(Dataset excerpts)
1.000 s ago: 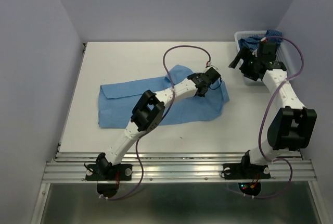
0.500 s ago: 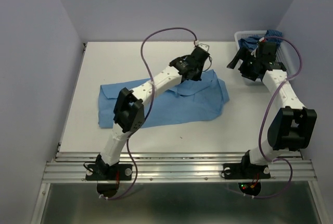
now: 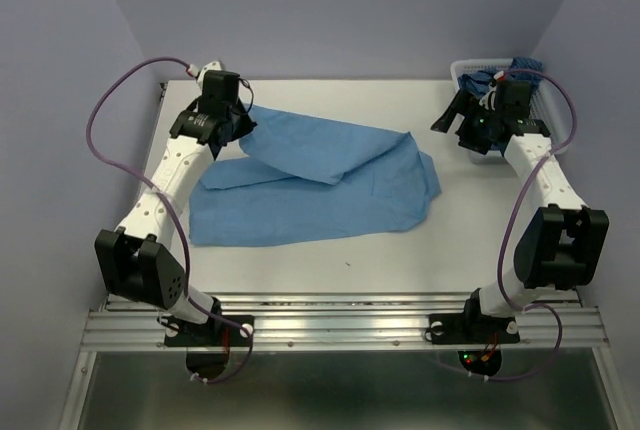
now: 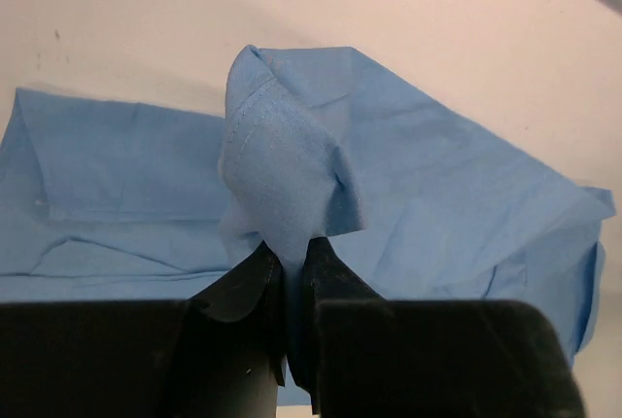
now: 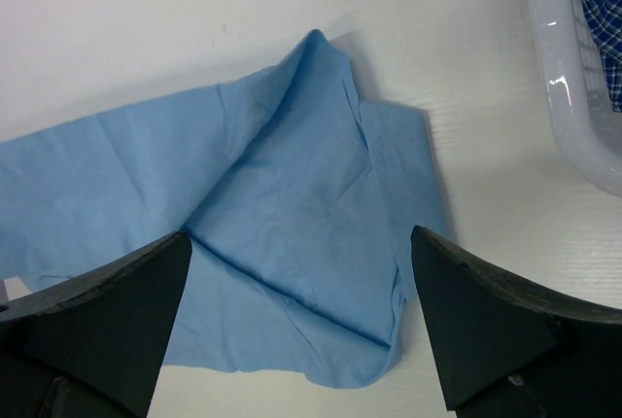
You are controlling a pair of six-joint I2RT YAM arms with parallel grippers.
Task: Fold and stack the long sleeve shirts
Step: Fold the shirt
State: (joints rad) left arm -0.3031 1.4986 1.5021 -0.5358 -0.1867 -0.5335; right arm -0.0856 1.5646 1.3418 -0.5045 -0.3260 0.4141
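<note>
The light shirt (image 3: 330, 195) is spread on the table (image 3: 350, 260), left of the basket (image 3: 462, 71). One fold of it is held raised on the side away from the basket, pinched between the nearly closed jaws of the left gripper (image 4: 292, 272), far left of the basket. The right gripper (image 3: 456, 118) is held just left of the basket, its jaws wide apart, nothing gripped. The dark shirt (image 3: 522, 64) is bundled inside the basket.
</note>
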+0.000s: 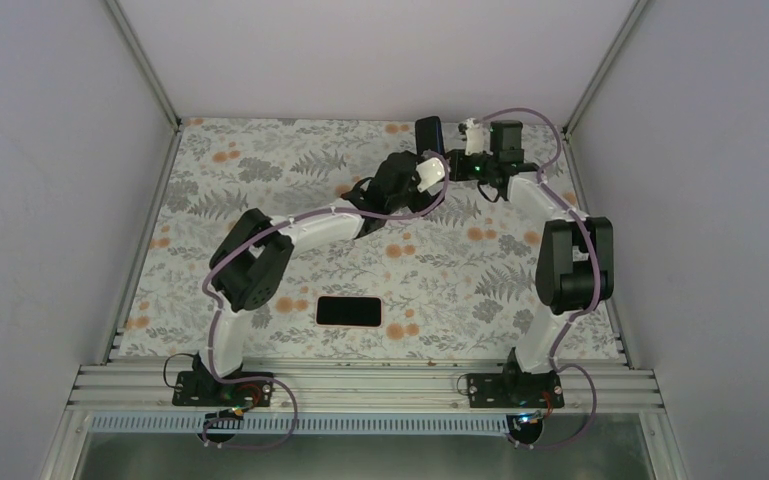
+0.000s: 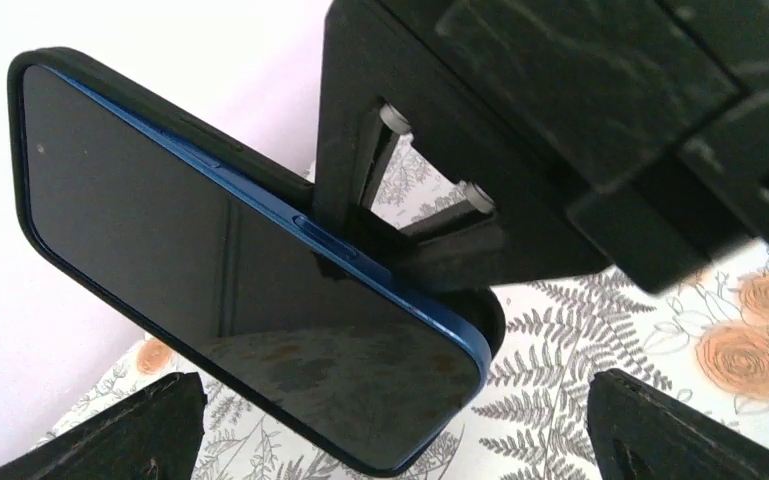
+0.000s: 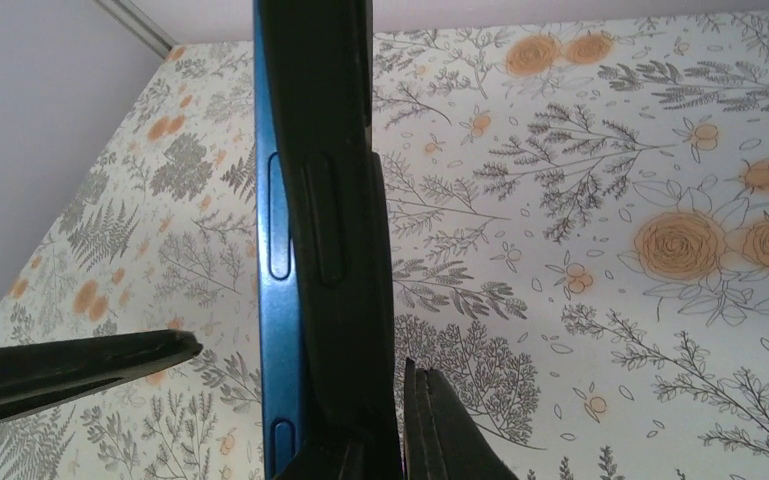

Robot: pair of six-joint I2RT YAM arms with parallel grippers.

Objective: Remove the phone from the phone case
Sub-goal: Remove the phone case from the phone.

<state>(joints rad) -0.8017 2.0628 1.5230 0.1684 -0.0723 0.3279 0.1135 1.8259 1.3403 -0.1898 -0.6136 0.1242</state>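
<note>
Right claw [image 3: 302, 360] grips a blue-edged glossy black phone [image 2: 220, 270] in its black case [image 3: 335, 150] aloft over the far floral desk [image 1: 260, 170], contact cut off below; left claw [image 2: 400, 440] gapes wide, clear of it; pink-rimmed dark slab [image 1: 349, 311] lies near

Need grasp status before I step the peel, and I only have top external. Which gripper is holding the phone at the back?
Observer: The right gripper; the left wrist view shows it clamped on the phone along its long edge.
Operator: Left one?
Observer: The left gripper is open, its fingers wide on either side of the phone, not touching it in that view.
Operator: Case off?
Observer: Partly. The right wrist view shows the black phone case shifted beside the phone's bare blue frame; in the left wrist view the far corner sits inside it.
</note>
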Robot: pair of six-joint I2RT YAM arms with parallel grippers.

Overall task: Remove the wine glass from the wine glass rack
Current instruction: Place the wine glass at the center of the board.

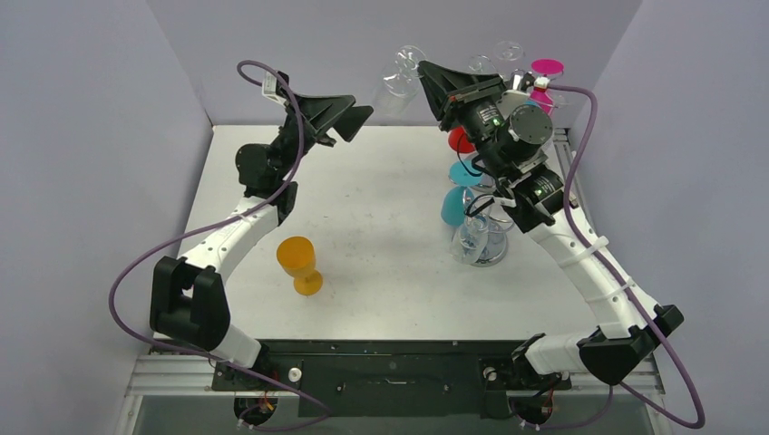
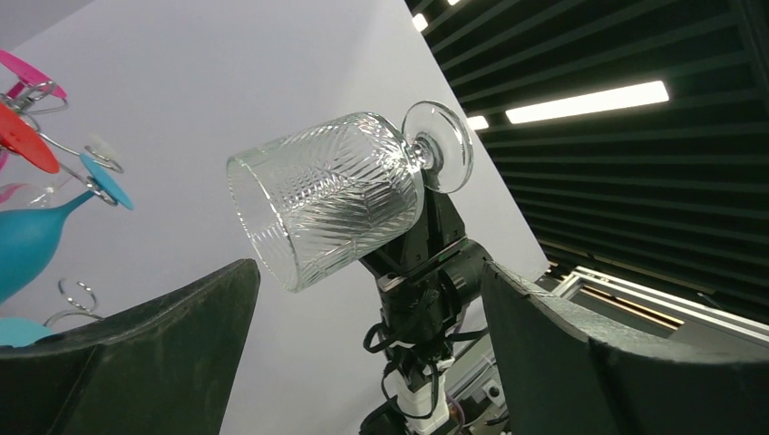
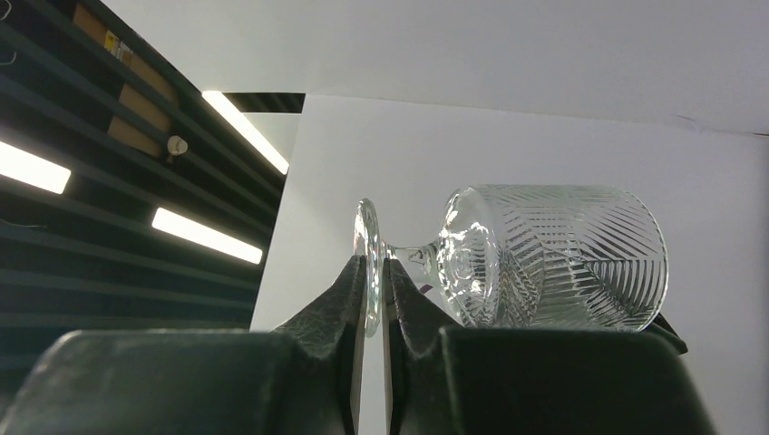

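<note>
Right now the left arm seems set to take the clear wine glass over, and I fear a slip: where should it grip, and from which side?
Probably the bowl of the clear wine glass, approached from its open mouth end. The right gripper pinches the foot, the stem is short, and the straight-sided bowl points toward the left gripper, whose jaws stand wide.

This is a robotics lab test cell: a white table (image 1: pixel 381 181) boxed in by plain lilac panels (image 1: pixel 91 136), left arm (image 1: pixel 238 231) and right arm (image 1: pixel 580 249) bolted at its near edge, black ceiling slats (image 2: pixel 635 181) and strip lights (image 2: pixel 585 101) overhead.
</note>
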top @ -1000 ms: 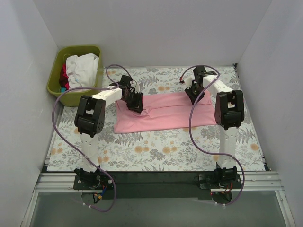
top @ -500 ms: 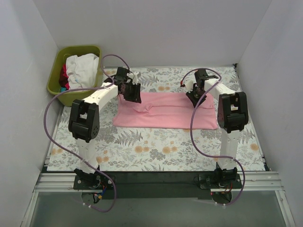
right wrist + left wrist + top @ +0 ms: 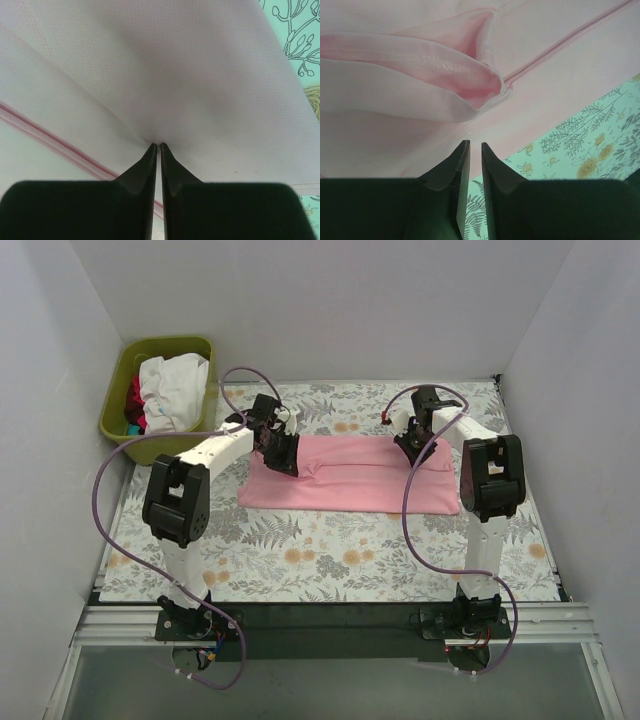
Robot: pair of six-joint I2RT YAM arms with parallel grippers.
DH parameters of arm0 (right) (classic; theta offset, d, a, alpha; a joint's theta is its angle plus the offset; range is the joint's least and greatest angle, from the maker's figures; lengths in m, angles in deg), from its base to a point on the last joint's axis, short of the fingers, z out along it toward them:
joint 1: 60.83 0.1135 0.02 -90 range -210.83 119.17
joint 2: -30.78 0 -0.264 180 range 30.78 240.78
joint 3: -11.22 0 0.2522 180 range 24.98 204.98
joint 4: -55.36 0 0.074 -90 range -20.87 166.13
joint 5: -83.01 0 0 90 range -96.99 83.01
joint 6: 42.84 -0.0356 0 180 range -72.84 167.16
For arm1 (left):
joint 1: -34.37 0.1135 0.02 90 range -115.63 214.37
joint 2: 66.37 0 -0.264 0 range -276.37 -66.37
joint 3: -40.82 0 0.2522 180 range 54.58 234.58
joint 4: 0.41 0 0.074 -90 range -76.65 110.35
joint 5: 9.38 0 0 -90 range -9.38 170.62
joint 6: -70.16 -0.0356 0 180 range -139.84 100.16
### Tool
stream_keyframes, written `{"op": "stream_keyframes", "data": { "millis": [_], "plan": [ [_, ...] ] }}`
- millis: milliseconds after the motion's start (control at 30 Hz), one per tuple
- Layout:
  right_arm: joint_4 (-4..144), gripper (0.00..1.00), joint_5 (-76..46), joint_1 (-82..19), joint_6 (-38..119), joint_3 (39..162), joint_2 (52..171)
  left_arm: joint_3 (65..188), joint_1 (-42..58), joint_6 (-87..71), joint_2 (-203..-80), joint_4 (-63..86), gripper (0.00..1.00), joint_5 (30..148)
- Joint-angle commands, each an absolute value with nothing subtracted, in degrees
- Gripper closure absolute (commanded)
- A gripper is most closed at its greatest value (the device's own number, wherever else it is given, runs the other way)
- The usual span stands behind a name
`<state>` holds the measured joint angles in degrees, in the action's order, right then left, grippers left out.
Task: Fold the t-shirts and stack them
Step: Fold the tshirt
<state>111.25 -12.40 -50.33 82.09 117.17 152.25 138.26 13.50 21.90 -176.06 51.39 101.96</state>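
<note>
Top external view has the pink t-shirt [image 3: 350,480] lying as a long folded band across the table [image 3: 330,550], with the left gripper [image 3: 281,452] at its far-left corner and the right gripper [image 3: 413,445] towards its far-right end. The right jaws are clamped on cloth, puckers meeting at their tips; the left jaws stand a sliver apart, and whether they hold cloth cannot be told. A clean fold likely needs both ends carried level and together, the edge between them kept taut

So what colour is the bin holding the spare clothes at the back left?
The bin is olive green, clearest in the top external view.
</note>
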Motion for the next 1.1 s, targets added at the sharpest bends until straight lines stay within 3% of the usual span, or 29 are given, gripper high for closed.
{"op": "stream_keyframes", "data": {
  "millis": [0,533,800,967,1067],
  "plan": [
    [116.1,0.9,-12.5,-50.5,82.4,113.8,153.7,140.6,12.7,21.1,-177.8,53.2,0.86,101.4],
    [116.2,0.93,-14.5,-48.7,83.5,103.0,149.1,151.5,12.7,20.2,-191.6,52.5,0.85,95.7],
    [119.0,0.92,-23.0,-37.0,81.6,87.4,135.0,170.4,14.2,10.6,-205.6,60.6,0.82,93.0],
    [126.9,0.86,-36.2,-31.4,83.3,90.3,129.4,184.3,14.3,11.8,-209.2,63.9,0.77,96.4],
    [129.7,0.84,-37.1,-34.9,83.5,96.5,129.8,181.0,14.4,14.1,-203.5,61.5,0.73,96.9]
  ]
}}
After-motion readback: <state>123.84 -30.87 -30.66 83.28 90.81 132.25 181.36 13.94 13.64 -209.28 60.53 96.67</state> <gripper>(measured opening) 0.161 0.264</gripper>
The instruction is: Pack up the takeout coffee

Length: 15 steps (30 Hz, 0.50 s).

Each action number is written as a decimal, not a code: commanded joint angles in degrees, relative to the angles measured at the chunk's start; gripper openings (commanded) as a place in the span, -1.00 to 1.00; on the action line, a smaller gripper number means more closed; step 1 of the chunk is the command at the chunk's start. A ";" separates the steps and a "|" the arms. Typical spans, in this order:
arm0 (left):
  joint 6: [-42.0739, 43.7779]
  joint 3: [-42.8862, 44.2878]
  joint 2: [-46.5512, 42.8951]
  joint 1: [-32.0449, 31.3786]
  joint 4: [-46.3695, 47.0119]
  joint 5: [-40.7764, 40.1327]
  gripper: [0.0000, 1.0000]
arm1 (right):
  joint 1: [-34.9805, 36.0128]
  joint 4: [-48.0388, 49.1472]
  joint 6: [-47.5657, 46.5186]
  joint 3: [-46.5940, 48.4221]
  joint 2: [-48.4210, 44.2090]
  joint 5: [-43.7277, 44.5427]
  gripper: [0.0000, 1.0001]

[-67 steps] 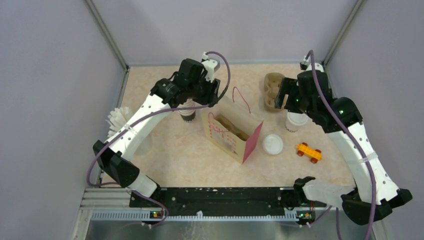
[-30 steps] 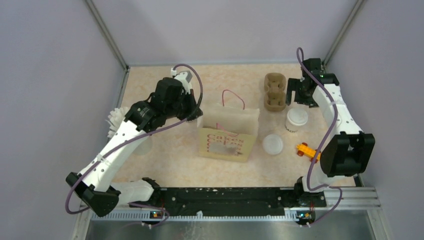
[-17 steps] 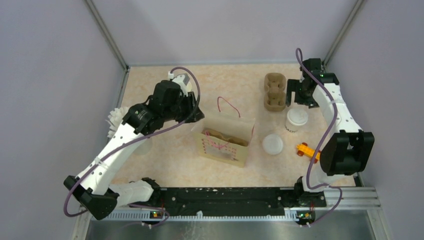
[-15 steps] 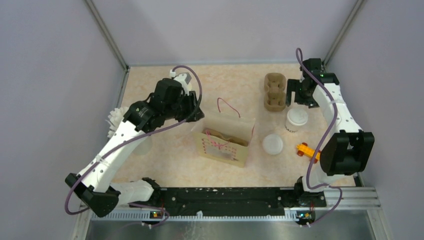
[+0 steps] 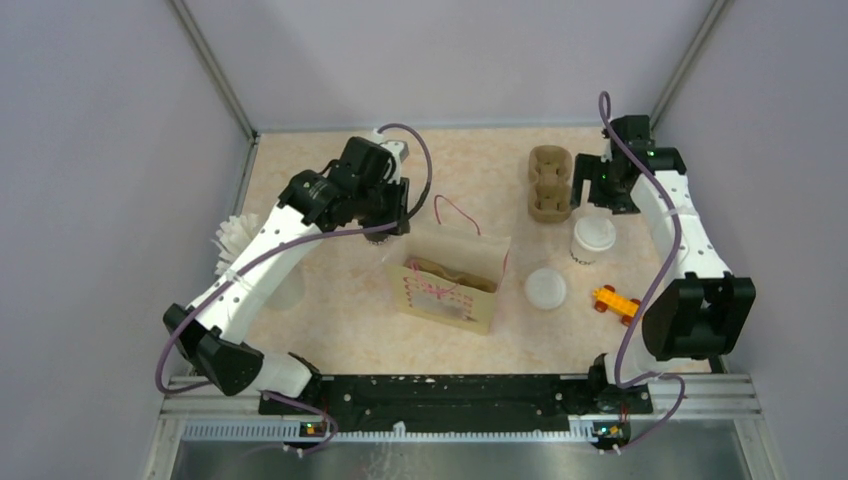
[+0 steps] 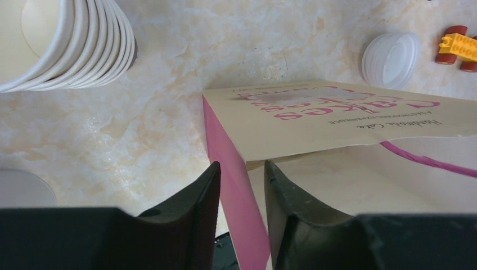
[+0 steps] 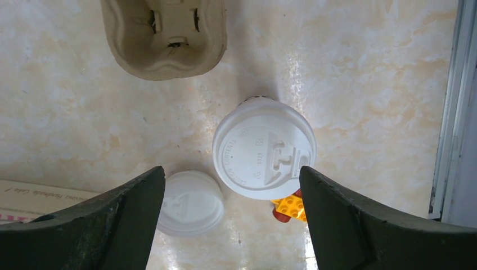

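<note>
I see the bag (image 5: 450, 285) at centre — takeout coffee (image 5: 593, 236) to its right, carrier (image 5: 547, 185) behind that, loose lid (image 5: 545, 288) and toy brick (image 5: 616, 304) in front, stacked cups (image 5: 233, 243) far left.

We see a tabletop (image 5: 330, 300) marbled in cream and peach. The paper bag (image 5: 445, 300) is cream, with pink lettering, a pink side panel and pink handles. At its two o'clock the takeout coffee (image 5: 593, 238) is white under a white lid. The cup carrier (image 5: 547, 183) at one o'clock is brown. The toy brick (image 5: 616, 303) at three o'clock is yellow on red wheels.
</note>
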 commanded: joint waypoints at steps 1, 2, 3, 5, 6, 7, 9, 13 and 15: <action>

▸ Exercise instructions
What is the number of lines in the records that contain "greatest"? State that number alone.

▸ Output of the exercise
2